What Are Branch Chain Amino Acids (BCAA’S)?
Branch Chain Amino Acids are the “Building Blocks” of the body. They make up 35% of your muscle mass and must be present for molecular growth and development to take place. Eight are essential (cannot be manufactured by the body) the rest are non-essential (can be manufactured by the body with proper nutrition). Besides building cells and repairing tissue, they form antibodies, they are part of the enzyme & hormonal system; they build RNA and DNA and they carry oxygen throughout the body.
Proteins are made up of amino acids. The difference between full spectrum amino acids and regular protein powders is that protein powders have fillers, sweeteners, dyes and extra carbohydrates. More than 20 amino acids are needed to build muscle, red blood cells, and hundreds of other molecules that sustain life.

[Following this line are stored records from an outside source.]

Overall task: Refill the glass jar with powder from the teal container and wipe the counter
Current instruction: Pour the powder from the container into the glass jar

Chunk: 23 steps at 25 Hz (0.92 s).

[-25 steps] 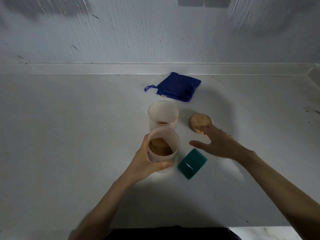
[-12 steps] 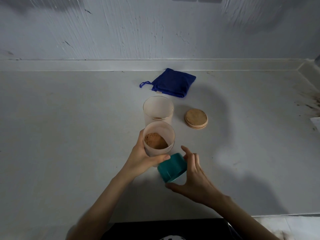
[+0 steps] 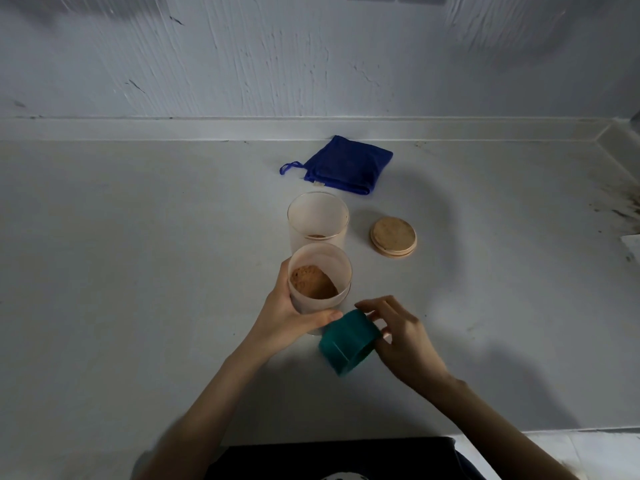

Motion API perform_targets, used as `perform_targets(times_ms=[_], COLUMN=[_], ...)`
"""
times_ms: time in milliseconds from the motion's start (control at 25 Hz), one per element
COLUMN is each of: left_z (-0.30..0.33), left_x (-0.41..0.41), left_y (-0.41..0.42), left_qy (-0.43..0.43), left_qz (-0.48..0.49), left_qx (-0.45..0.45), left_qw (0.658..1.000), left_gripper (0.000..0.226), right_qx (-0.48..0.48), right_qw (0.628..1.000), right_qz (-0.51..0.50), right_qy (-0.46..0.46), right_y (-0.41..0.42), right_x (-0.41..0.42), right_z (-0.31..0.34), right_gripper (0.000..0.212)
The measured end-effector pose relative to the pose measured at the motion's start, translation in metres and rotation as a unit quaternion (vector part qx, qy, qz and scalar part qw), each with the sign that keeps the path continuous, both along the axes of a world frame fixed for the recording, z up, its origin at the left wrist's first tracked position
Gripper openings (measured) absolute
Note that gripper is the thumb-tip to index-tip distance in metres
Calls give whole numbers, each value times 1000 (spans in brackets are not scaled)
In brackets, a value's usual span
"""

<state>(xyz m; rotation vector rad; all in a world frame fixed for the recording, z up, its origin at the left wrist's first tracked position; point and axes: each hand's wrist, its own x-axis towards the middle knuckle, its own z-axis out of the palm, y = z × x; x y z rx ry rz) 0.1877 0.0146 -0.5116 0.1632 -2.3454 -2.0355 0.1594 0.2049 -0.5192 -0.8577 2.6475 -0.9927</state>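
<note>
My left hand [image 3: 282,320] grips a frosted container [image 3: 320,271] that stands open, with brown powder in its bottom. Just right of it, my right hand [image 3: 405,337] holds the container's teal lid [image 3: 346,342], tilted on edge close to the counter. Directly behind the container stands the open glass jar [image 3: 317,218], which shows only a thin layer of powder. The jar's round wooden lid [image 3: 393,237] lies flat to its right. A folded blue cloth [image 3: 346,166] rests further back near the wall.
The pale counter [image 3: 138,271] runs wide to the left and right, with a raised ledge along the back wall. Dark stains mark the counter's far right corner [image 3: 620,209]. The front edge is close to my body.
My right hand left the wooden lid, came back to the teal lid and picked it up; it now holds it tilted beside the container. My left hand kept its grip.
</note>
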Motion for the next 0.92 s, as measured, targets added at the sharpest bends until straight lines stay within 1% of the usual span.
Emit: perform_targets(times_ms=[120, 200, 320, 400, 520, 680, 760, 840, 880, 920], left_z=[0, 0, 1, 1, 1, 0, 1, 0, 0, 1], left_x=[0, 1, 1, 1, 0, 0, 1, 1, 1, 1], left_y=[0, -1, -2, -1, -1, -2, -2, -2, -2, -1], left_qy=[6, 7, -1, -7, -6, -6, -3, -3, -3, 2], left_qz=[-10, -7, 1, 2, 3, 4, 4, 5, 4, 3], left_qx=[4, 11, 6, 0, -2, 1, 2, 2, 4, 5], left_qw=[1000, 1000, 1000, 1000, 1000, 1000, 1000, 1000, 1000, 1000], left_gripper=[70, 71, 73, 70, 68, 72, 72, 72, 71, 70], right_qx=[-5, 12, 53, 78, 81, 91, 108, 139, 134, 106], right_qw=[998, 994, 983, 978, 975, 976, 977, 975, 978, 985], right_qz=[-66, -110, -167, -184, -195, -179, -176, -171, -154, -127], right_qy=[10, 16, -48, -68, -75, -79, -56, 6, 38, 55], right_y=[10, 19, 28, 31, 30, 25, 22, 17, 12, 5], right_x=[-18, -37, -62, -72, -81, -86, -82, -72, -66, -57], right_z=[12, 19, 25, 21, 15, 14, 18, 26, 32, 36], right_gripper=[28, 25, 23, 23, 22, 24, 27, 34, 37, 42])
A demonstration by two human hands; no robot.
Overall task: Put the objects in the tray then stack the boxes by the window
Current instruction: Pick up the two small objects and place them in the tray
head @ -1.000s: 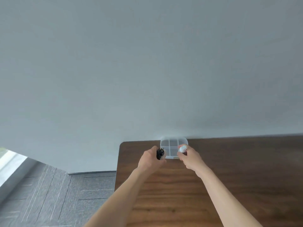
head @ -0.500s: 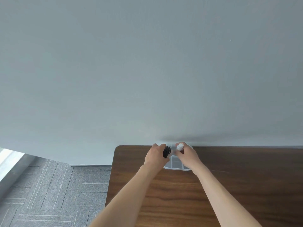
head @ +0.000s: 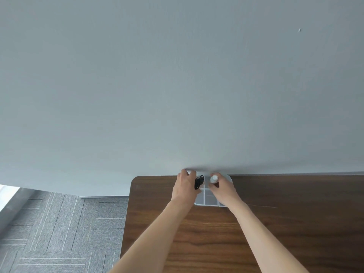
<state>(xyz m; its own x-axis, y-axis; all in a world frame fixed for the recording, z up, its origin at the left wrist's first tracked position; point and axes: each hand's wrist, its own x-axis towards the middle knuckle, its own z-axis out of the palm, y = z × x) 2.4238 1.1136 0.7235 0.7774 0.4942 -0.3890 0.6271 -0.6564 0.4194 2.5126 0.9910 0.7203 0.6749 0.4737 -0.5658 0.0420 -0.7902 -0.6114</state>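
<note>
A clear plastic tray (head: 208, 200) with divided compartments sits on the brown wooden table (head: 285, 223), at its far edge against the wall. My left hand (head: 184, 189) is closed on a small black object (head: 198, 182) above the tray's left side. My right hand (head: 222, 190) grips a small bottle with a white cap (head: 214, 178) over the tray's far right part. Both hands cover much of the tray, so its contents are hidden.
A plain grey wall (head: 177, 85) rises right behind the table. Grey carpet tiles (head: 59, 233) lie to the left of the table's rounded left corner, and a bright strip of window light (head: 7, 196) shows at the far left edge.
Both hands have moved forward over the tray with their objects. The view has tilted upward, so the table and tray appear lower in the frame.
</note>
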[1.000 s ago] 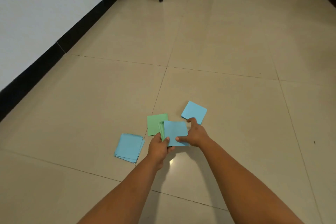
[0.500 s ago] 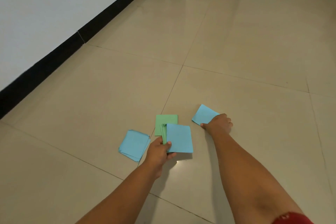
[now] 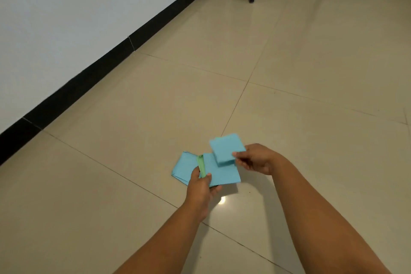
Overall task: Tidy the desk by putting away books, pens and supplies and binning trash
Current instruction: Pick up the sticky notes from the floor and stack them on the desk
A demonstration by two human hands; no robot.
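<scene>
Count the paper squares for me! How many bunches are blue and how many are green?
Blue: 3, one in the right hand at, one in the left hand at, one on the floor
Green: 1, in the left hand's stack
Total: 4

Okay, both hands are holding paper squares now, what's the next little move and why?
Probably lay the blue square pinched in the right hand onto the stack in the left hand: it hangs just above it, and another blue pile waits on the floor.

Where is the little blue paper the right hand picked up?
In the head view, low centre: the right hand pinches the small blue paper just above the stack in the left hand.
</scene>
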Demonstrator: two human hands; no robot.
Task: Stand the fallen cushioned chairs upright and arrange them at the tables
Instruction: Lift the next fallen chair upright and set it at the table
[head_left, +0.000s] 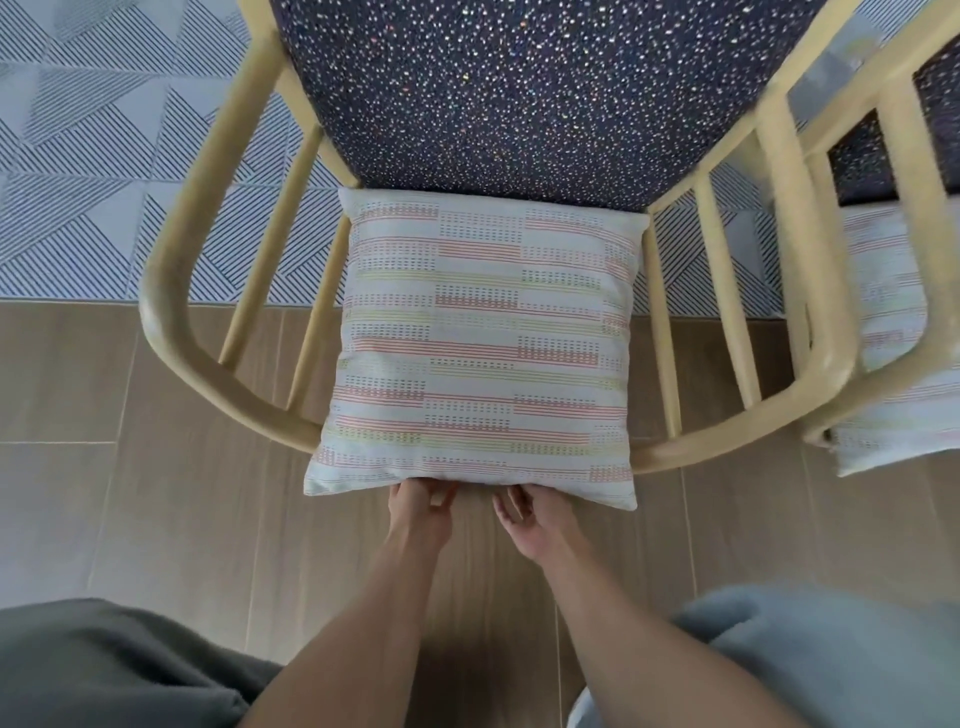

Your body can produce all but 8-10 amino acids which must be obtained through your diet or supplementation. A complete amino acid profile is needed by your body to reach your maximum fitness potential.
The Function Of BCAA’S
They act as nitrogen carriers which assist the muscles in synthesizing other amino acids needed for anabolic muscle action. In simpler terms, BCAA’s combine simpler amino acids to form a complex whole muscle tissue. In this action, BCAA’s stimulate production of insulin, the main function of which is to allow circulating blood sugar to be taken up by the muscle cells and used as a source of energy. This insulin production promotes amino acid uptake by the muscle.
How Do BCAA’S Work?
During intense weight training the body is normally in a highly catabolic condition. At this time glycogen stores are being rapidly depleted and the liver in turn must synthesize glucose by a conversion of L-Alanine. Alanine makes up over half of the amino acid content released from muscles during exercise.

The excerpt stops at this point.